Detection and Classification of Human-Carrying Baggage Using DenseNet-161 and Fit One Cycle

Big Data Cogn. Comput. 2022, 6(4), 108; https://doi.org/10.3390/bdcc6040108
by Mohamed K. Ramadan 1,2,*, Aliaa A. A. Youssif 3 and Wessam H. El-Behaidy 2
Reviewer 1:
Reviewer 2: Anonymous
Big Data Cogn. Comput. 2022, 6(4), 108; https://doi.org/10.3390/bdcc6040108
Submission received: 7 September 2022 / Revised: 25 September 2022 / Accepted: 28 September 2022 / Published: 6 October 2022
(This article belongs to the Special Issue Advancements in Deep Learning and Deep Federated Learning Models)

Round 1

Reviewer 1 Report (Previous Reviewer 2)

The authors have corrected the drawbacks and the paper can be published now.

Author Response

Please see the attachment.

Author Response File: Author Response.pdf

Reviewer 2 Report (New Reviewer)

A transfer learning approach is proposed for the classification of persons carrying baggage in the paper. They evaluated four datasets using pre-trained DenseNet-161 for binary and multi-class classification.    The paper is well-written. Easy to understand. The related work section and experiments are satisfactory. Here are some comments.    

In some paragraphs, I noticed a difference in font color. There are also some sentences highlighted in yellow. I am wondering why.

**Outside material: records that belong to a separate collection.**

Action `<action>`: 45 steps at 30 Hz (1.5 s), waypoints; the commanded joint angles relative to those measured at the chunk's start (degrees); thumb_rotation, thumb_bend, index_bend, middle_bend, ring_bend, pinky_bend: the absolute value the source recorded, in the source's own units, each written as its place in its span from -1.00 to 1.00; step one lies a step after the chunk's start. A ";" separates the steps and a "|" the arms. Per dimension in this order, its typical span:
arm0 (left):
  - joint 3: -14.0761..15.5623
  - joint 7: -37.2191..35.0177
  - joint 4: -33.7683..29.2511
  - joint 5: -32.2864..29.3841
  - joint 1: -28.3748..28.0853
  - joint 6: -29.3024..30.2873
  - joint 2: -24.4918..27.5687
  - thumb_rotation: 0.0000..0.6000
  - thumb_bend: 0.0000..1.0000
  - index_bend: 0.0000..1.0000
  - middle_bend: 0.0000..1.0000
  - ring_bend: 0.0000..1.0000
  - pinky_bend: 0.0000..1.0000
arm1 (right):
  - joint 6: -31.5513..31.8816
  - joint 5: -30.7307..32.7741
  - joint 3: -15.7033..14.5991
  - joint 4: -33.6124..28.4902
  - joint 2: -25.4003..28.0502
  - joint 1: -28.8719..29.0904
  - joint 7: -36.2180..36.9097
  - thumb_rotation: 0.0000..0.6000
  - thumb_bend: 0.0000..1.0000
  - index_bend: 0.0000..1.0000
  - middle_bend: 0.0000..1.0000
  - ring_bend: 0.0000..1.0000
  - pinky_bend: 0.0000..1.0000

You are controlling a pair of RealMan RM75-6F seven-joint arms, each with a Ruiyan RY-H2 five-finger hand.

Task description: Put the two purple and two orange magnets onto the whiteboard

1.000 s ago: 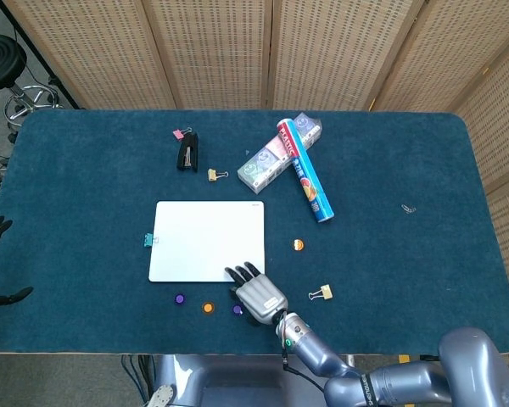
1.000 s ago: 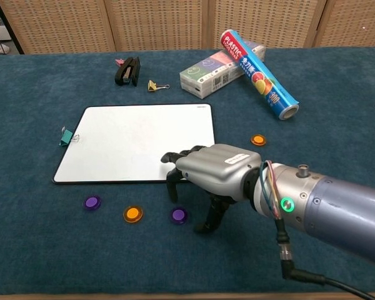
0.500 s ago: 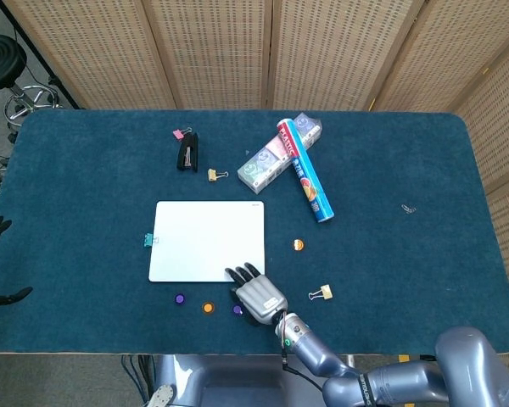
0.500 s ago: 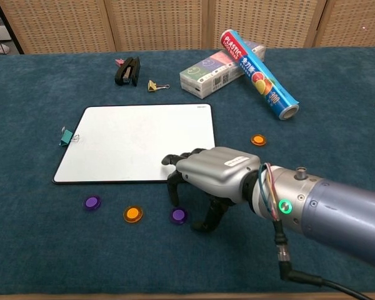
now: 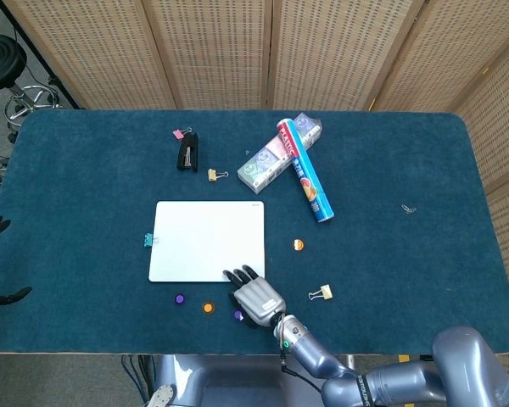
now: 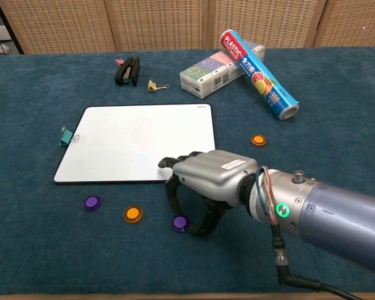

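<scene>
Evidently the right hand (image 6: 206, 178) had lowered, fingers now closing around the small round purple magnet (image 6: 179, 222); grasp unconfirmed, flat white whiteboard (image 6: 137, 142) bare.

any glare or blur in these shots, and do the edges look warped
Head view: even light, sharp, no glare on the whiteboard; table edges bow slightly. Chest view: the right hand looms large but stays sharp, casting a soft shadow around the purple magnet.

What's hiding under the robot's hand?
Under the right hand a purple magnet peeks out between its fingertips on the blue table. The cloth beneath the palm is covered, so more cannot be seen.
</scene>
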 commanded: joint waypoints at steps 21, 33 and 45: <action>0.01 -0.89 -0.08 -0.38 -0.07 -0.68 0.47 1.00 -1.00 -1.00 -1.00 -1.00 -1.00 | 0.14 6.83 7.48 1.15 2.54 2.83 2.10 1.00 -0.22 0.02 -1.00 -1.00 -1.00; -0.11 -1.88 0.32 -0.83 -0.33 -1.55 0.72 1.00 -1.00 -1.00 -1.00 -1.00 -1.00 | -0.67 11.01 9.94 6.77 1.16 5.40 3.87 1.00 -0.21 0.04 -1.00 -1.00 -1.00; -0.27 -1.77 0.33 -1.28 -0.32 -1.67 0.71 1.00 -1.00 -1.00 -1.00 -1.00 -1.00 | -0.47 10.92 9.12 9.03 -0.04 5.92 5.37 1.00 -0.19 -0.34 -1.00 -1.00 -1.00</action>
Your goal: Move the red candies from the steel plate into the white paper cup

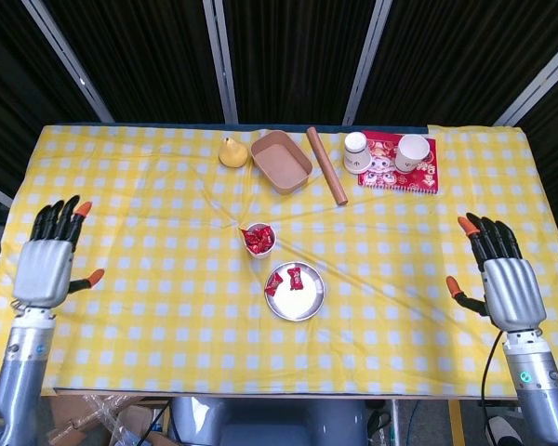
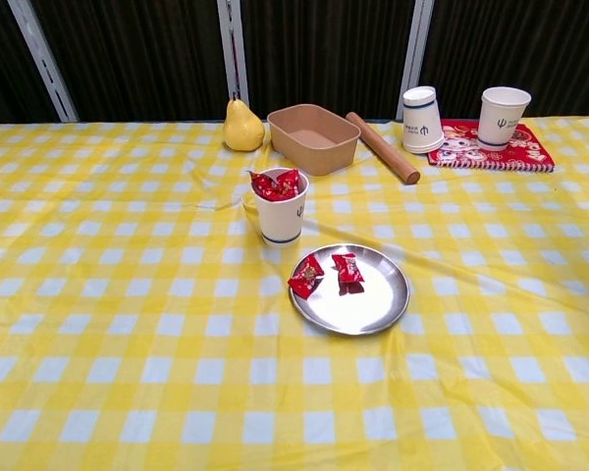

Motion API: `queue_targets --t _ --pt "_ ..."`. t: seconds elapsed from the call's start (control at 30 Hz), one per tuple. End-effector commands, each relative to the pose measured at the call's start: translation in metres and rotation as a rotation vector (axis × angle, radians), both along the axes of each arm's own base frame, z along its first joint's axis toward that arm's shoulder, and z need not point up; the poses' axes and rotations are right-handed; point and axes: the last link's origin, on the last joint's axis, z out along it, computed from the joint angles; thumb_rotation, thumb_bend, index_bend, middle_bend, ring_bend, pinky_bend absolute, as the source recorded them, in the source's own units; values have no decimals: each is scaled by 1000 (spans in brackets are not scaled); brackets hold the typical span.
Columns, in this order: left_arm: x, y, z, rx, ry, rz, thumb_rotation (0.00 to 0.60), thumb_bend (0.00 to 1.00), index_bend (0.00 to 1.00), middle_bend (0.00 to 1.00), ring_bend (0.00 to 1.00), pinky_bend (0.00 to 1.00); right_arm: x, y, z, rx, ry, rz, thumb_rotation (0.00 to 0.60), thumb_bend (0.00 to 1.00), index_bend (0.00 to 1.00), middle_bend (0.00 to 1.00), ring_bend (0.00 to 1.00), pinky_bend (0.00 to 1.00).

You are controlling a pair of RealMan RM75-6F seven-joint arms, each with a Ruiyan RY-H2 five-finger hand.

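A steel plate (image 2: 373,309) (image 1: 307,302) lies mid-table with two red candies (image 2: 306,277) (image 2: 348,268) on its left half. Just behind it stands the white paper cup (image 2: 281,218) (image 1: 259,241), with red candies (image 2: 278,183) heaped at its mouth. My left hand (image 1: 48,260) hangs at the table's far left edge, fingers spread and holding nothing. At the far right edge my right hand (image 1: 502,277) is likewise spread and holds nothing. Neither hand appears in the chest view.
At the back stand a yellow pear (image 2: 242,127), a brown paper tray (image 2: 314,137), a wooden rolling pin (image 2: 383,147), an upside-down paper cup (image 2: 422,120) and an upright one (image 2: 502,116) on a red booklet (image 2: 491,147). A yellow checked cloth (image 2: 128,324) covers the table.
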Motion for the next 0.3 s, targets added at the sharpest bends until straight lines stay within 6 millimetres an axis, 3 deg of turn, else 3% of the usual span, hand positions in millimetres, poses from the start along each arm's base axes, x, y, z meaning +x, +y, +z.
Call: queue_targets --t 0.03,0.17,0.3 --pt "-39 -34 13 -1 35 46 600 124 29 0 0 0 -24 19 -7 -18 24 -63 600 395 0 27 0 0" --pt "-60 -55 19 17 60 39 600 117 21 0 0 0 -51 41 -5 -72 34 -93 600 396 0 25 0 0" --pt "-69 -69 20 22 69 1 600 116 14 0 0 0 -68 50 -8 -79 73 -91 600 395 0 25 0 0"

    How did you annotate? Did you manually do it? Or used Amazon Mechanical Turk or any other crowd-sourcing tool? That is not clear from the paper.   Figure captions should convey the main message of the image to the reader.   The figures and tables should appear on the same page as the text to which they refer (for example,  line#194).   As I can see, F1-scores are higher than 95%. I am curious as to the generalizability of this method. Would it be possible for you to train on one dataset (for example PETA) and test on the other datasets (for example INRIA and MSMT17)? Please evaluate the model for binary and multiclass classification, if possible. Validation sets are not required. Just checking to make sure this model is not overfitting.  

Author Response

Please see the attachment.

Author Response File: Author Response.pdf

This manuscript is a resubmission of an earlier submission. The following is a list of the peer review reports and author responses from that submission.


Round 1

Reviewer 1 Report

the problem, which is addressed in the paper and the approach to solve that, is good, but not novel. Basically, This paper lacks novelty. however, the reannotation of the data is something that can be taken as take away from the paper

Author Response

Please see the attachment

Author Response File: Author Response.pdf

Reviewer 2 Report

The work is devoted to solving a specific classification problem: detecting presence of carried luggage in an image of human figure. State of the art deep convolutional network DenceNet-161 is involved. The work does not introduce new ideas or methods, but existing approaches are selected and used adequately and accurately. So the merit of this work is an experimental study and its result is a performance benchmark for solving the specific problem.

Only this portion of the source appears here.